TASK STATEMENT:
All of the entries below should be returned verbatim, apart from the pictures.
##### DATA #####
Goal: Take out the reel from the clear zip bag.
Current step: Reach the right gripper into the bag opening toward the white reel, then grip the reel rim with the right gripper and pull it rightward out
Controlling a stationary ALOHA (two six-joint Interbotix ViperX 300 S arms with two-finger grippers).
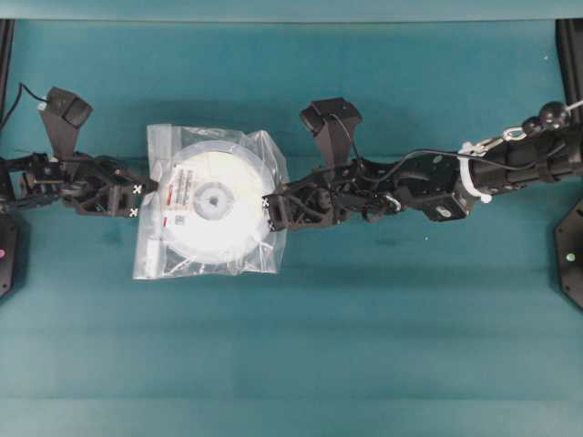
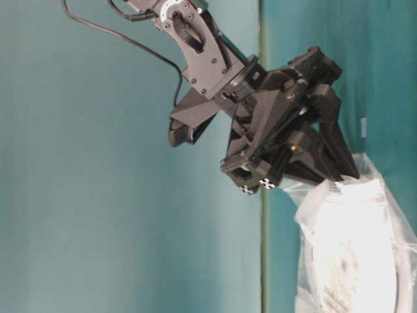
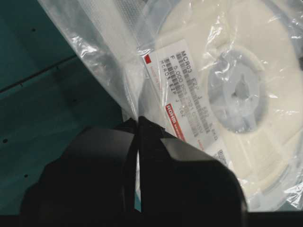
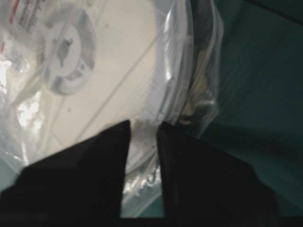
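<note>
The clear zip bag (image 1: 264,147) lies flat on the teal table, and the white reel (image 1: 228,229) with its grey hub and red-marked label is inside it. My left gripper (image 1: 137,200) is shut on the bag's left edge by the zip strip. In the left wrist view its fingertips (image 3: 138,120) pinch the film (image 3: 94,52) just beside the reel's label (image 3: 184,94). My right gripper (image 1: 265,212) is at the bag's right edge. In the right wrist view its jaws (image 4: 143,126) stand narrow around the bag film (image 4: 203,94) and the reel's rim (image 4: 118,71).
Bare teal table (image 1: 364,346) stretches in front of and behind the bag. Black frame posts (image 1: 569,55) stand at the far corners. In the table-level view a black arm reaches down to the bag's top edge (image 2: 365,195).
</note>
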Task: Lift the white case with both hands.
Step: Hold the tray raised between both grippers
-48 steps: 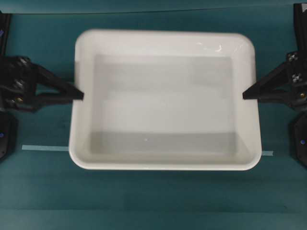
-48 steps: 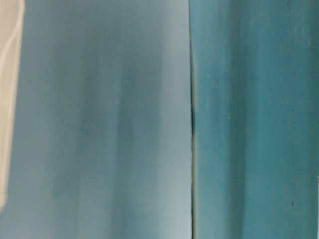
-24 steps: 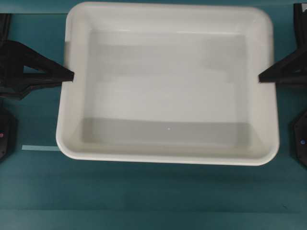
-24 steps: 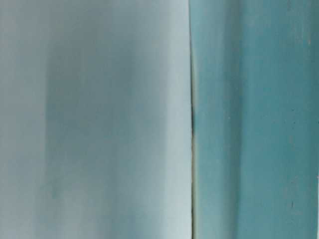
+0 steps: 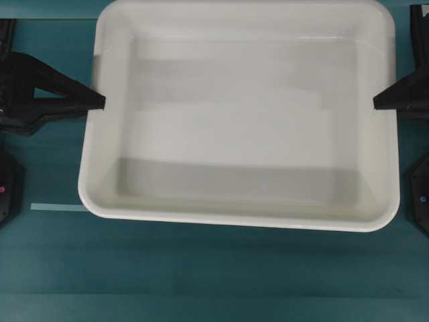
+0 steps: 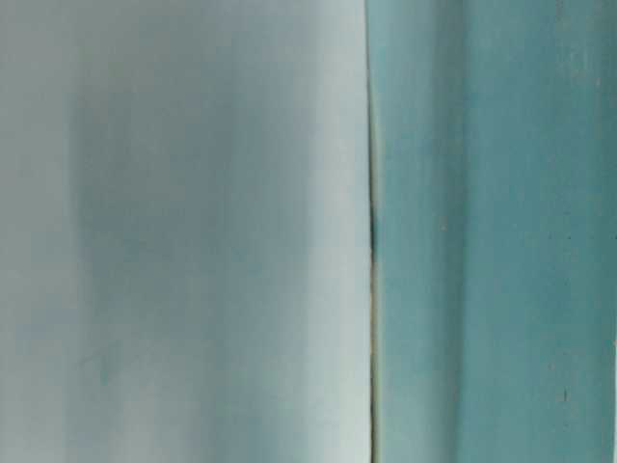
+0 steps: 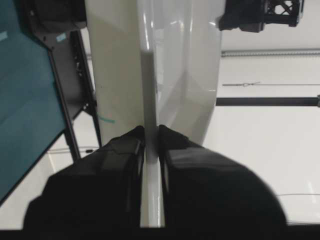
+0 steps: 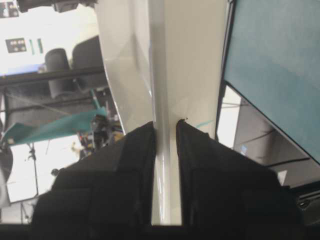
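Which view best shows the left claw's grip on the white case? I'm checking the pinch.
The left wrist view: the left claw is shut on the white case rim. Overhead shows only its tip meeting the rim. The right wrist and table-level views do not clearly show it.

Both arms are matte black, each ending in a claw that narrows to a sharp wedge tip: the left claw (image 5: 94, 102) at nine o'clock overhead, the right claw (image 5: 379, 102) at three o'clock. The left one shows a triangular cut-out behind its tip. In the wrist views the fingers (image 7: 125, 150) are thick, rounded black slabs.
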`<act>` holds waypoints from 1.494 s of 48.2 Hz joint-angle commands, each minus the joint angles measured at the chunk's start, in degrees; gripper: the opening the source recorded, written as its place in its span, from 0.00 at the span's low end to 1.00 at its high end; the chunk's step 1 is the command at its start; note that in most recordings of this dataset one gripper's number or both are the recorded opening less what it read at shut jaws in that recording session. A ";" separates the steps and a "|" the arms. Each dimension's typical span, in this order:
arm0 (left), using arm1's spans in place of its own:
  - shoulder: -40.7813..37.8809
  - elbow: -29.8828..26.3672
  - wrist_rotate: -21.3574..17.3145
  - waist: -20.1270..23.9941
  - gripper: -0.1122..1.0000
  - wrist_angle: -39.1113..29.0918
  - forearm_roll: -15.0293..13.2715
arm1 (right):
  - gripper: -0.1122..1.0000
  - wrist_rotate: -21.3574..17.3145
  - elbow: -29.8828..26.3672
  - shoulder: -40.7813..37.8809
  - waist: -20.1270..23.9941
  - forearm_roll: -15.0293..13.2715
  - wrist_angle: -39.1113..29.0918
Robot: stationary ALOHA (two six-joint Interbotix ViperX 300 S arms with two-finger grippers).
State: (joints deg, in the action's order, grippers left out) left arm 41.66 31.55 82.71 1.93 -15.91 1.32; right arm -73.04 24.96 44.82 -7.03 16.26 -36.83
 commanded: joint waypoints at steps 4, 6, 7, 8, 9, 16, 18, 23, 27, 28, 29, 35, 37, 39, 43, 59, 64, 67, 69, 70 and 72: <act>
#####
EXPECTED OUTPUT:
Goal: Take out the reel from the clear zip bag.
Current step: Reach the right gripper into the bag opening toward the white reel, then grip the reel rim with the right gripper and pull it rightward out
Controlling a stationary ALOHA (two six-joint Interbotix ViperX 300 S arms with two-finger grippers).
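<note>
The clear zip bag (image 1: 264,147) lies flat on the teal table, and the white reel (image 1: 228,229) with its grey hub and red-marked label is inside it. My left gripper (image 1: 137,200) is shut on the bag's left edge by the zip strip. In the left wrist view its fingertips (image 3: 138,120) pinch the film (image 3: 94,52) just beside the reel's label (image 3: 184,94). My right gripper (image 1: 265,212) is at the bag's right edge. In the right wrist view its jaws (image 4: 143,126) stand narrow around the bag film (image 4: 203,94) and the reel's rim (image 4: 118,71).
Bare teal table (image 1: 364,346) stretches in front of and behind the bag. Black frame posts (image 1: 569,55) stand at the far corners. In the table-level view a black arm reaches down to the bag's top edge (image 2: 365,195).
</note>
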Task: Lift the white case with both hands.
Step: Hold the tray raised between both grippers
-48 steps: 
-48 steps: 
-24 steps: 
-24 steps: 
+0 steps: 
+0 steps: 
+0 steps: 
+0 steps: 
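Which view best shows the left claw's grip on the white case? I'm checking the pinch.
The left wrist view: the left claw is shut on the white case rim. Overhead shows only its tip meeting the rim. The right wrist and table-level views do not clearly show it.

Both arms are matte black, each ending in a claw that narrows to a sharp wedge tip: the left claw (image 5: 94, 102) at nine o'clock overhead, the right claw (image 5: 379, 102) at three o'clock. The left one shows a triangular cut-out behind its tip. In the wrist views the fingers (image 7: 125, 150) are thick, rounded black slabs.
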`<act>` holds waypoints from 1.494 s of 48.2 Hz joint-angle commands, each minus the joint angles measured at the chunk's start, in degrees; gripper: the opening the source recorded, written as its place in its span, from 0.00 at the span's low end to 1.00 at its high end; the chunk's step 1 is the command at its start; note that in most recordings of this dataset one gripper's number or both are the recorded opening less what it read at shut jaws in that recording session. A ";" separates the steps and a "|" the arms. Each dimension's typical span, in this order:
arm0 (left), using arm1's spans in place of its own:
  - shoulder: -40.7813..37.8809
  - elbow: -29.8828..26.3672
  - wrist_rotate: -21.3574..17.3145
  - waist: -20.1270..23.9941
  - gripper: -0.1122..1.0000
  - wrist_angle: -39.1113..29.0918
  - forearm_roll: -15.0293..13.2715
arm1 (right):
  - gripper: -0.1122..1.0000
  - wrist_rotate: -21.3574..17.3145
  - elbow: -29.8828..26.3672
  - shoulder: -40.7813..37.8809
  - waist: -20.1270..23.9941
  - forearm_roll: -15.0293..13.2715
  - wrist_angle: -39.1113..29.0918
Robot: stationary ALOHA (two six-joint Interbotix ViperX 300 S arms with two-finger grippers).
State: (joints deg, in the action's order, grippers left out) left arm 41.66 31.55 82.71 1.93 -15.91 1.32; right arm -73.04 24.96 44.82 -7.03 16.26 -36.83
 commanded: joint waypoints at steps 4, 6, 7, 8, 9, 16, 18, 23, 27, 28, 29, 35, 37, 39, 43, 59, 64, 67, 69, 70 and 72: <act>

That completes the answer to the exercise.